If “Scott Harris” were the name of a business, an appliance repair company, for example, Mom-like comments on the Scott Harris blog might read:

  • The Scott Harris Appliance Repair technician came to my house at 5 AM to fix my washing machine. 
  • Scott Harris Appliance Repair employs only experienced, skilled technicians who know how to repair all brands of appliances.
  • My telephone conversation with the scheduling representative from Scott Harris Appliance Repair was friendly, quick, and efficient.

(“I only wish…” is probably your first thought. Getting any sort of conversation going through comments on your business blog posts is a challenge, and getting the sort of devoted parent-like testimonials even more so. )
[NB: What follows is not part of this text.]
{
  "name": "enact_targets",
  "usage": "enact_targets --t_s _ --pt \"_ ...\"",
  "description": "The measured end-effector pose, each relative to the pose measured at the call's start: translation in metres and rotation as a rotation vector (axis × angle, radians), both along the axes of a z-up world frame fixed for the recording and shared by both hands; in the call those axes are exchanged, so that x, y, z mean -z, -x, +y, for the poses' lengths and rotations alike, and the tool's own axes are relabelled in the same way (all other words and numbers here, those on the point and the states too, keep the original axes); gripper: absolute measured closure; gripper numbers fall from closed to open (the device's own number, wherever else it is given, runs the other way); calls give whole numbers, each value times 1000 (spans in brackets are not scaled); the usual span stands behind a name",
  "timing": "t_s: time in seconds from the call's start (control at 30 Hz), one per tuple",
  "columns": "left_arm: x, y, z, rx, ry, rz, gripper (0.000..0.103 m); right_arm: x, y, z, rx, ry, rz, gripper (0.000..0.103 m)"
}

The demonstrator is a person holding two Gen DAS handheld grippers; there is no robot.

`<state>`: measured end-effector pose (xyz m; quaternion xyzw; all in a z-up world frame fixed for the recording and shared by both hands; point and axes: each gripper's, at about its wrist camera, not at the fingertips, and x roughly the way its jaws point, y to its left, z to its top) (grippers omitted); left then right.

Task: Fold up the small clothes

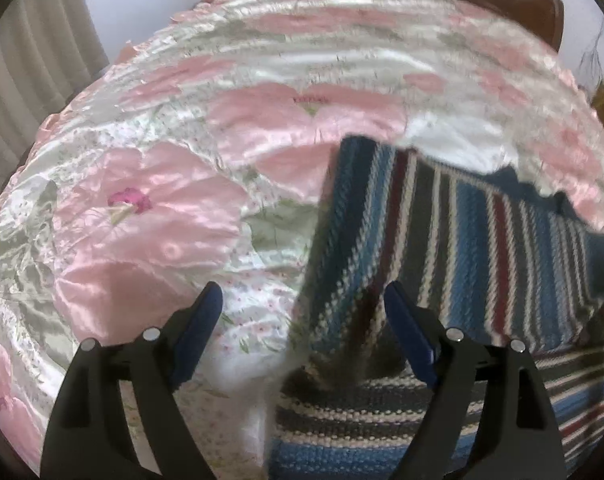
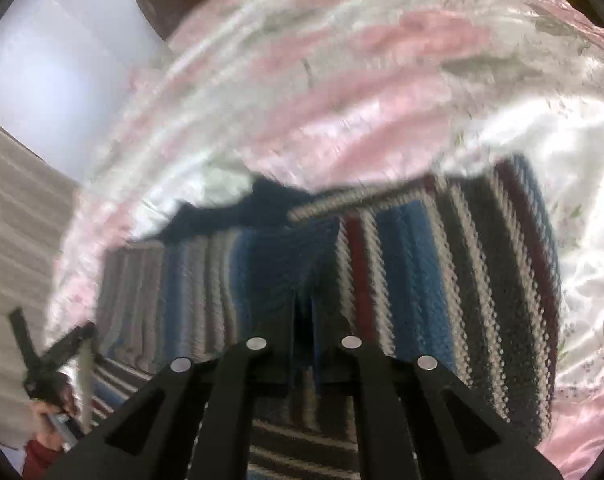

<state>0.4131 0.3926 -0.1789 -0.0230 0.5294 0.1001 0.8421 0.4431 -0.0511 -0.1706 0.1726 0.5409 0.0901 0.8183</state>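
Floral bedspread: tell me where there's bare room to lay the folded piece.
Free: the floral bedspread left of the striped knit garment, up to the curtain side. Crowded: the right, where the garment spreads under the left gripper and right gripper.

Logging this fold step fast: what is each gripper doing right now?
Left gripper: open, holding nothing; the striped knit garment hangs beside it.
Right gripper: closed on the striped knit garment, lifting part of it above the floral bedspread.

Bright daylight, satin glare, motion blur, fisheye-warped edges.
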Motion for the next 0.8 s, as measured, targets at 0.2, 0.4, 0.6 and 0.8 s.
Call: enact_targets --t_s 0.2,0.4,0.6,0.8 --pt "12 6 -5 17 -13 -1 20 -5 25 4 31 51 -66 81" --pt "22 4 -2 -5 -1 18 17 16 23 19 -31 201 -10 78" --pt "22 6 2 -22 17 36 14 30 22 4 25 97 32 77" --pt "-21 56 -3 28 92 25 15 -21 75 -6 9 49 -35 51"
Comments are actually more likely to be either negative or posted to promote the commenter’s business rather than yours.  That’s because visitors to your blog are on a mission – to find a product, service, or information – and are little interested in chat.  Often it’s the disgruntled customers who are most likely to vent through blog comments. According to Roger Nunley of Customer Care Institute, though, that could turn into a positive for your company.  Quickly responding to complaints or dissatisfaction will make customers even more loyal than those who have not complained, Nunley emphasizes.
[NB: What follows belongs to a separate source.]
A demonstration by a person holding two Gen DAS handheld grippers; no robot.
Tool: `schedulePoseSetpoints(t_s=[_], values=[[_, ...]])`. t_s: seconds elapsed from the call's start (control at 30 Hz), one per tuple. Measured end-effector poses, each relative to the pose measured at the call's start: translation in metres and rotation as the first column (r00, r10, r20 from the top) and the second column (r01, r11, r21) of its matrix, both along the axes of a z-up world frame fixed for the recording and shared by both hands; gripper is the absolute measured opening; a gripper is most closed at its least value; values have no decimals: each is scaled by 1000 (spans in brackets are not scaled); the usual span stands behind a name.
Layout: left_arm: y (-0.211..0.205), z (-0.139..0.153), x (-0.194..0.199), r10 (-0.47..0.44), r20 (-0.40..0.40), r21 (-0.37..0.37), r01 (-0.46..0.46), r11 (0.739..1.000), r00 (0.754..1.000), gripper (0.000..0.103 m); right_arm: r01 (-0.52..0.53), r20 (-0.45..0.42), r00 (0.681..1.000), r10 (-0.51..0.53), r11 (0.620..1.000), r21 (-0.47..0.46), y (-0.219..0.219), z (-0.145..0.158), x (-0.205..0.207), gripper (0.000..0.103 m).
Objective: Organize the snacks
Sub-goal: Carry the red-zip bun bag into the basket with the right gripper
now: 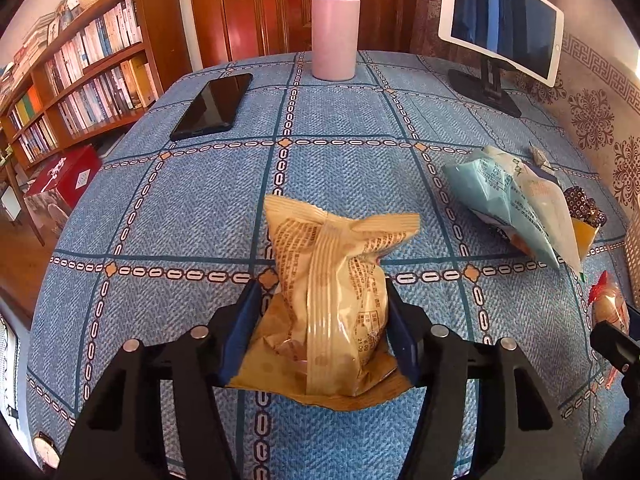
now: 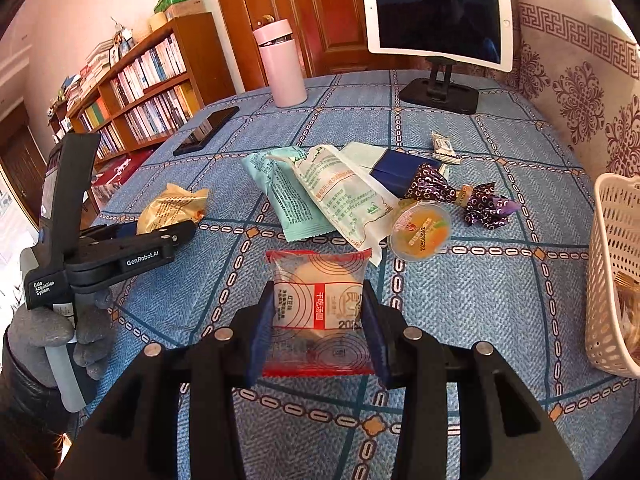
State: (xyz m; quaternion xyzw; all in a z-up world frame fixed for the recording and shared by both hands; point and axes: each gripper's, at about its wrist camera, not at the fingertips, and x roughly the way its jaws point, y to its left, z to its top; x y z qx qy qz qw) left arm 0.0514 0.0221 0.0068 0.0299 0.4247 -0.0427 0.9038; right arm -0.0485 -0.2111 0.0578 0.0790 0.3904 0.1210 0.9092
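On the blue checked tablecloth (image 1: 340,176) (bookshelf (image 1: 80,72) beyond) stands a pink flask (image 1: 334,28).

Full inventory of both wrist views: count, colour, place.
Snack packet: 1, tan, in left gripper.
Cake packet: 1, clear with red edges, in right gripper.
Snack bags: 3, mint, white and navy, table centre.
Jelly cup: 1, orange, beside bags.
Wrapped candy: 1, purple.
Small candy: 1, white.
Basket: 1, white, right edge.
Bottle: 1, pink.
Phone: 1, black.
Tablet: 1, white, on stand.
Left gripper: black, closed.
Right gripper: black, closed.
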Motion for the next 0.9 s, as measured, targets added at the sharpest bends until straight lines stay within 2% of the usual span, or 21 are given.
schedulePoseSetpoints(t_s=[0.27, 0.5, 0.7, 0.9], values=[[-9, 32, -16, -18, 74, -7, 19, 1000, 997, 55, 51, 54, 997, -53, 998, 40, -21, 18, -12, 41], [-32, 57, -31, -72, 131, -5, 74, 997, 989, 55, 153, 98, 982, -159, 986, 66, -58, 31, -22, 41], [-51, 68, -40, -114, 150, 0, 116, 993, 982, 55, 262, 131, 954, -270, 962, 78, -97, 40, -33, 41], [-70, 76, -47, -153, 166, 13, 153, 988, 974, 55, 391, 144, 906, -399, 917, 84, -148, 43, -44, 41]])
Business blogging is ideal for quick reaction time. As Kyle Lacy of Brandswag explains, social media, including blogs, help business owners control their message and exercise damage control.  Depending on the situation, he advises, the conversation can be taken offline or dealt with through a direct response in the blog.

If you’re unwilling to get wet, you won’t be able to enjoy swimming, as my grandma used to say. If your blog isn’t “out there”, you won’t get negative comments, to be sure, but neither will you be able to use your business blog to attract online customers and clients!